What is seasonal eating?
Seasonal eating is exactly what it sounds like – aligning your dietary and shopping habits with what is currently in season locally and freshly harvested. Across the country, different regions have different growing seasons, which allows us to ship otherwise out-of-season produce around to other areas. With the existence of greenhouses as well as international imports, we’ve gotten used to the idea of having certain produce items available all-year-round, even if they aren’t in peak form.
What are the benefits of eating seasonally?
Transitioning to eating a more seasonal diet is an adjustment, but there are several benefits to making the switch. First and foremost, fresh foods tend to be cheaper than they are in season, which can help avoid heightened costs for the highly coveted out-of-season goods. Plus, if you’re shopping directly from a farmer’s market, your money can go directly to supporting your community. But saving some money isn’t the only pro to adopting a more seasonal approach to our diet.

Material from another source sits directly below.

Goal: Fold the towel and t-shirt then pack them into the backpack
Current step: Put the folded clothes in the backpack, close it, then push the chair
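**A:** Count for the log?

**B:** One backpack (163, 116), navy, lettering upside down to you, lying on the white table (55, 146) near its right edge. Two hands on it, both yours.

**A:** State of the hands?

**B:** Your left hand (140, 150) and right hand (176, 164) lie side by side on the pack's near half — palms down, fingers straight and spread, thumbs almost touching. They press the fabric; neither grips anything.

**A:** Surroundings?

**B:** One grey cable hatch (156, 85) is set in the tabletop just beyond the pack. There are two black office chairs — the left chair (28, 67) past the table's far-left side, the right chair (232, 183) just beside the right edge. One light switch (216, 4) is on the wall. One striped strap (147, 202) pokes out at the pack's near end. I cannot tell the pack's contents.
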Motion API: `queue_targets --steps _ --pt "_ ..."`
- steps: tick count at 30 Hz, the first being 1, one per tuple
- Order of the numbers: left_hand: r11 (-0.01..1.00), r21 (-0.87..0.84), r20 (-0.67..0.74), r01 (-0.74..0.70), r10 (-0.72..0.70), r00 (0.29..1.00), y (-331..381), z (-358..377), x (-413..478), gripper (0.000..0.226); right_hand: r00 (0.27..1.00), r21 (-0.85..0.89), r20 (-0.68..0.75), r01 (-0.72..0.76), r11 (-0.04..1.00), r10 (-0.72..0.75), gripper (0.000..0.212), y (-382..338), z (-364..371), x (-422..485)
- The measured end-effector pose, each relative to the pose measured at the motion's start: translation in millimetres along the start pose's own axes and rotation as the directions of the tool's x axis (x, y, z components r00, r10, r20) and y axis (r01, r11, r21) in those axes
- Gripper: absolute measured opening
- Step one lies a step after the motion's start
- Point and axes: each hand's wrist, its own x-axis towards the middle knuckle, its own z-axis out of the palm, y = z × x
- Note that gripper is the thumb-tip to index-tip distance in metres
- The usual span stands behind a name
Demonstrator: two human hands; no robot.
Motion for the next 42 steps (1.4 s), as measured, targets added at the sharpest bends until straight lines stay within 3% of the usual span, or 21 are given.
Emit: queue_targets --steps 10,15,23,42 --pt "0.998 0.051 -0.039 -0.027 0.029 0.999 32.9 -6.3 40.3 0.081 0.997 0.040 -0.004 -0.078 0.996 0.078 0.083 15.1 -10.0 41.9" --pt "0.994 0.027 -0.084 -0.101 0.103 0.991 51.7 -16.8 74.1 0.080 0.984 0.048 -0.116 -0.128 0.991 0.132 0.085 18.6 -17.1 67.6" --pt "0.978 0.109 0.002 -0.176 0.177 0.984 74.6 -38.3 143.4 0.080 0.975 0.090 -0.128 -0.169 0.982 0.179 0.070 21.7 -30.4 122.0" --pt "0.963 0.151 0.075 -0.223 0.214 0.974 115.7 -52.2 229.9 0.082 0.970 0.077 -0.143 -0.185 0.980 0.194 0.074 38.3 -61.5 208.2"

When we look at our produce from a seasonal approach, we’re provided a rotation of options that keep things interesting and provide us with a wide array of different foods, textures, and flavors rather than staying in our own comfort zones. Studies have also shown that fresher produce is healthier to consume. When fruits and vegetables naturally ripen and are consumed soon after the harvest, they contain a higher level of antioxidants, minerals, and vitamins. Plus, fresh produce tends to have a better flavor over items that traveled a long way and sat on a shelf at a store.

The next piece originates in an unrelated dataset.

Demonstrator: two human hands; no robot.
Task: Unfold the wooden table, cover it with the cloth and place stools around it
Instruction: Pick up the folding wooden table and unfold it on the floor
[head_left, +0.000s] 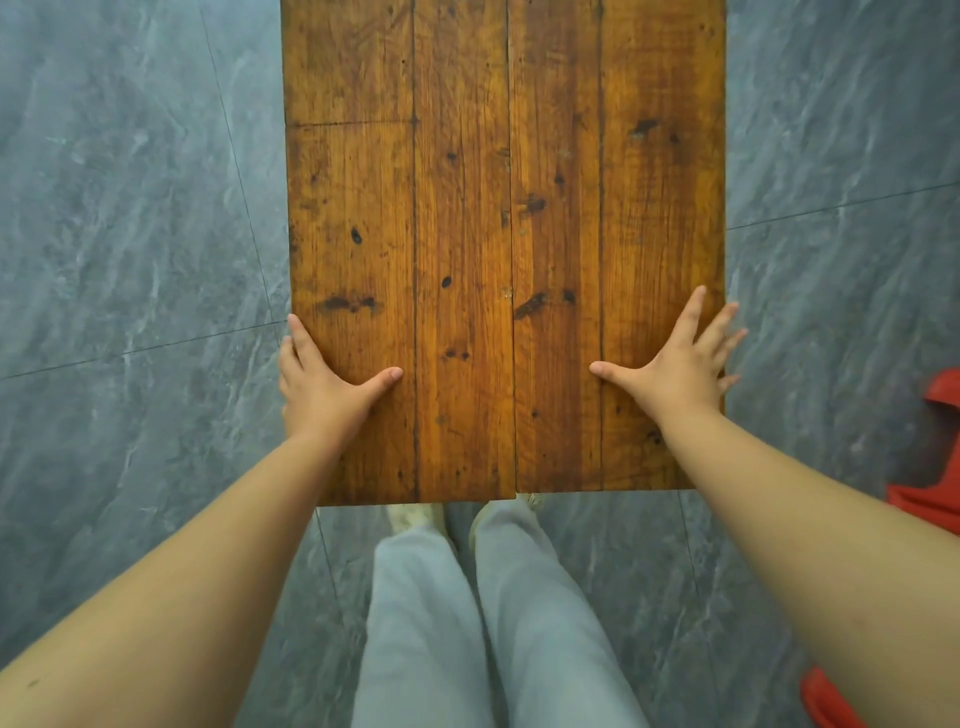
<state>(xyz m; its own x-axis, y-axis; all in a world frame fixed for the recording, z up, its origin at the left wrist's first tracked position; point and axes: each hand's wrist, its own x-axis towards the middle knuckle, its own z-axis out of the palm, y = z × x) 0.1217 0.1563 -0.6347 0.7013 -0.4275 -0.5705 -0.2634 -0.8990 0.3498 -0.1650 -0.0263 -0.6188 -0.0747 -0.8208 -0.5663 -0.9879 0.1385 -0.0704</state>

Seasonal eating isn’t just good for us, either — it’s better for the planet too. For out-of-season produce, it will need to be transported from other regions, both domestically and internationally, via truck, boat, and planes. Gas and oil are needed for these transport periods, which not only contributes to the climate crisis but also drives the price of goods up, too.
How to eat seasonally
Eating seasonally can be easier said than done, but it does require conscious shopping and meal planning. First and foremost, if you have the means and green thumb to grow your own produce, this is a great way to align your diet with the season in your region and enjoy some home-picked produce from your own garden. If growing your own produce isn’t an option, never fear because a farmer’s market is a great alternative. By stopping by your local market, you can explore the offerings from vendors who have gone ahead and harvested their own seasonal crops to sell. They might even be able to tell you the best way to use your ingredients if they’re new to your pallet.

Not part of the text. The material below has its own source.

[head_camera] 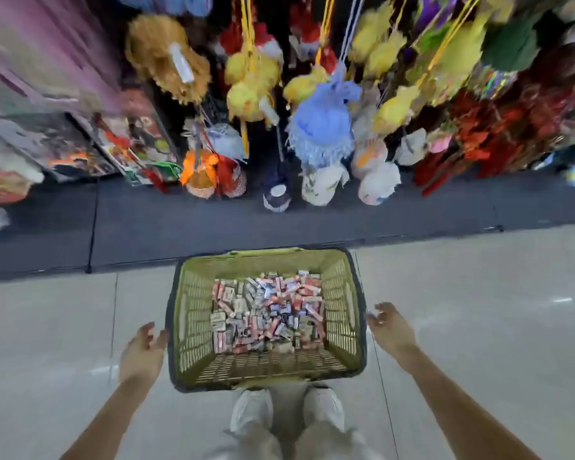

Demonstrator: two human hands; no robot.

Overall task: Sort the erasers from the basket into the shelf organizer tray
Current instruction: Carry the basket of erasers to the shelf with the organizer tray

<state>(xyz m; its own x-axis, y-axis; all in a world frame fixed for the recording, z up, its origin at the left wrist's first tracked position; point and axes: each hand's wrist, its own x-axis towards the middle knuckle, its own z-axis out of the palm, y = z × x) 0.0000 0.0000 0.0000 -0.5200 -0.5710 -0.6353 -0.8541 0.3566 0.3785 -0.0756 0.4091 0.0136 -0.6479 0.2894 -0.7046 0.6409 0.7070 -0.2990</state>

While it’s not always accessible for everyone to grow their own produce or find themselves at a farmer’s market, you can also arm yourself with the knowledge of seasonal produce. Do your research and see what’s in season now and what’s not to reap all of the health benefits of finding food for the now. For any producer that you can’t finish before it spoils, freeze it while it’s still in its prime to use in smoothies, soups, bread, or whatever your heart – and stomach – desire throughout the coming months.